Line by line, transcribe all of the entries exactly.

Segment Start: Source material

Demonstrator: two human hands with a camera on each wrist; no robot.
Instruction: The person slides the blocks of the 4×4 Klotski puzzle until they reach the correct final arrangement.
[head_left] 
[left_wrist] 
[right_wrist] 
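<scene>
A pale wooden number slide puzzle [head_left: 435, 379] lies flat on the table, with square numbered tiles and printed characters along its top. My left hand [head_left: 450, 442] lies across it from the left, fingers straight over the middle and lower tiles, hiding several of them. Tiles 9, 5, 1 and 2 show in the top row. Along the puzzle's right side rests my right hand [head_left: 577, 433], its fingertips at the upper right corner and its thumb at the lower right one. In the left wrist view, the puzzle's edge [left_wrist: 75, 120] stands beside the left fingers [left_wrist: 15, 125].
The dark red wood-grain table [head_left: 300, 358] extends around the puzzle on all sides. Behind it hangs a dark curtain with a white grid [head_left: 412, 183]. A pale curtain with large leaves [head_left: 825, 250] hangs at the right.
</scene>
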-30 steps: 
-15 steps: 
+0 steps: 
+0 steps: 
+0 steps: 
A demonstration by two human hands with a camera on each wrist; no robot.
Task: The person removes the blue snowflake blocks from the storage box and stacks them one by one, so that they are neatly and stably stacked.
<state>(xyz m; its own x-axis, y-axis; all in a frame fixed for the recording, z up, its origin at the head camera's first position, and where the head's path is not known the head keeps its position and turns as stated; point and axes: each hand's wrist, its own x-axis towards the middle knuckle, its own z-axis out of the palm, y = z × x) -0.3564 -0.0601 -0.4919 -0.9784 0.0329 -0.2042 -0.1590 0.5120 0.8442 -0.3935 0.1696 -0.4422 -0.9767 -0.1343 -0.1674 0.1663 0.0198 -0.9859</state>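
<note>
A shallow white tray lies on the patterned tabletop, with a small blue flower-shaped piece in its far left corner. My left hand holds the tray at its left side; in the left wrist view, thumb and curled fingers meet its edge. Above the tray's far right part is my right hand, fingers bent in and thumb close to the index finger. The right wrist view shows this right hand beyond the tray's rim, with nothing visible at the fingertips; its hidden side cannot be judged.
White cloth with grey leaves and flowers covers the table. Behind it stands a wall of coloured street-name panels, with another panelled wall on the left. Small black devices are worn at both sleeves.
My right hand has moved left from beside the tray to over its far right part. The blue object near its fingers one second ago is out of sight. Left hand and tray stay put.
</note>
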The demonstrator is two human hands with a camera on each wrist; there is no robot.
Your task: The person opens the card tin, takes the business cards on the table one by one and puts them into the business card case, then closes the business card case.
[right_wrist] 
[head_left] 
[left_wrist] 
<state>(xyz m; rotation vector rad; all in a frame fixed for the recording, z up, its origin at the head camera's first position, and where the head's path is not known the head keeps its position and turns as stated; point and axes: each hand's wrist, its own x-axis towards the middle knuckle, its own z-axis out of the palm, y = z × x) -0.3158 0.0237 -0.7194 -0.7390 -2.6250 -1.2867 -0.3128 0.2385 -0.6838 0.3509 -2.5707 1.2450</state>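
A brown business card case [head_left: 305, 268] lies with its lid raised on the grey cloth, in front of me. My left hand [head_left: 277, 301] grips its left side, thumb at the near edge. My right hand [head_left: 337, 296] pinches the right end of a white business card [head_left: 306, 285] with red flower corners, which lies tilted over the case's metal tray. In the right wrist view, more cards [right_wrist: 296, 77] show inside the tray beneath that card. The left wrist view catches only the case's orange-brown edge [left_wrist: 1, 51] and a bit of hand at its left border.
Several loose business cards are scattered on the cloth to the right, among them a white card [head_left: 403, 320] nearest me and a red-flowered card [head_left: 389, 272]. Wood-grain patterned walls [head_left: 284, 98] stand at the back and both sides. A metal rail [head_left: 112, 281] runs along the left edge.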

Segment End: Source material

_Result of this task_
Demonstrator: two human hands with a camera on each wrist; no robot.
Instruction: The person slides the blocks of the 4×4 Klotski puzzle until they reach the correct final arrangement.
[head_left] 
[left_wrist] 
[right_wrist] 
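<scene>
A pale wooden number slide puzzle [head_left: 435, 379] lies flat on the table, with square numbered tiles and printed characters along its top. My left hand [head_left: 450, 442] lies across it from the left, fingers straight over the middle and lower tiles, hiding several of them. Tiles 9, 5, 1 and 2 show in the top row. Along the puzzle's right side rests my right hand [head_left: 577, 433], its fingertips at the upper right corner and its thumb at the lower right one. In the left wrist view, the puzzle's edge [left_wrist: 75, 120] stands beside the left fingers [left_wrist: 15, 125].
The dark red wood-grain table [head_left: 300, 358] extends around the puzzle on all sides. Behind it hangs a dark curtain with a white grid [head_left: 412, 183]. A pale curtain with large leaves [head_left: 825, 250] hangs at the right.
</scene>
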-30 steps: 
-15 steps: 
+0 steps: 
+0 steps: 
+0 steps: 
A demonstration by two human hands with a camera on each wrist; no robot.
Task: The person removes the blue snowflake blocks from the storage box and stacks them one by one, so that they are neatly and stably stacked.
<state>(xyz m; its own x-axis, y-axis; all in a frame fixed for the recording, z up, its origin at the head camera's first position, and where the head's path is not known the head keeps its position and turns as stated; point and axes: each hand's wrist, its own x-axis towards the middle knuckle, its own z-axis out of the palm, y = z × x) -0.3564 -0.0601 -0.4919 -0.9784 0.0329 -0.2042 -0.1590 0.5120 0.8442 -0.3935 0.1696 -0.4422 -0.9767 -0.1343 -0.1674 0.1663 0.0198 -0.9859</state>
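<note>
A shallow white tray lies on the patterned tabletop, with a small blue flower-shaped piece in its far left corner. My left hand holds the tray at its left side; in the left wrist view, thumb and curled fingers meet its edge. Above the tray's far right part is my right hand, fingers bent in and thumb close to the index finger. The right wrist view shows this right hand beyond the tray's rim, with nothing visible at the fingertips; its hidden side cannot be judged.
White cloth with grey leaves and flowers covers the table. Behind it stands a wall of coloured street-name panels, with another panelled wall on the left. Small black devices are worn at both sleeves.
My right hand has moved left from beside the tray to over its far right part. The blue object near its fingers one second ago is out of sight. Left hand and tray stay put.
</note>
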The demonstrator is two human hands with a camera on each wrist; there is no robot.
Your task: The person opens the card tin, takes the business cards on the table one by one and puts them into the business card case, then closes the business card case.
[right_wrist] 
[head_left] 
[left_wrist] 
<state>(xyz m; rotation vector rad; all in a frame fixed for the recording, z up, its origin at the head camera's first position, and where the head's path is not known the head keeps its position and turns as stated; point and axes: each hand's wrist, its own x-axis towards the middle knuckle, its own z-axis out of the palm, y = z × x) -0.3158 0.0237 -0.7194 -0.7390 -2.6250 -1.2867 -0.3128 0.2385 -0.6838 0.3509 -2.5707 1.2450</state>
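A brown business card case [head_left: 305, 268] lies with its lid raised on the grey cloth, in front of me. My left hand [head_left: 277, 301] grips its left side, thumb at the near edge. My right hand [head_left: 337, 296] pinches the right end of a white business card [head_left: 306, 285] with red flower corners, which lies tilted over the case's metal tray. In the right wrist view, more cards [right_wrist: 296, 77] show inside the tray beneath that card. The left wrist view catches only the case's orange-brown edge [left_wrist: 1, 51] and a bit of hand at its left border.
Several loose business cards are scattered on the cloth to the right, among them a white card [head_left: 403, 320] nearest me and a red-flowered card [head_left: 389, 272]. Wood-grain patterned walls [head_left: 284, 98] stand at the back and both sides. A metal rail [head_left: 112, 281] runs along the left edge.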

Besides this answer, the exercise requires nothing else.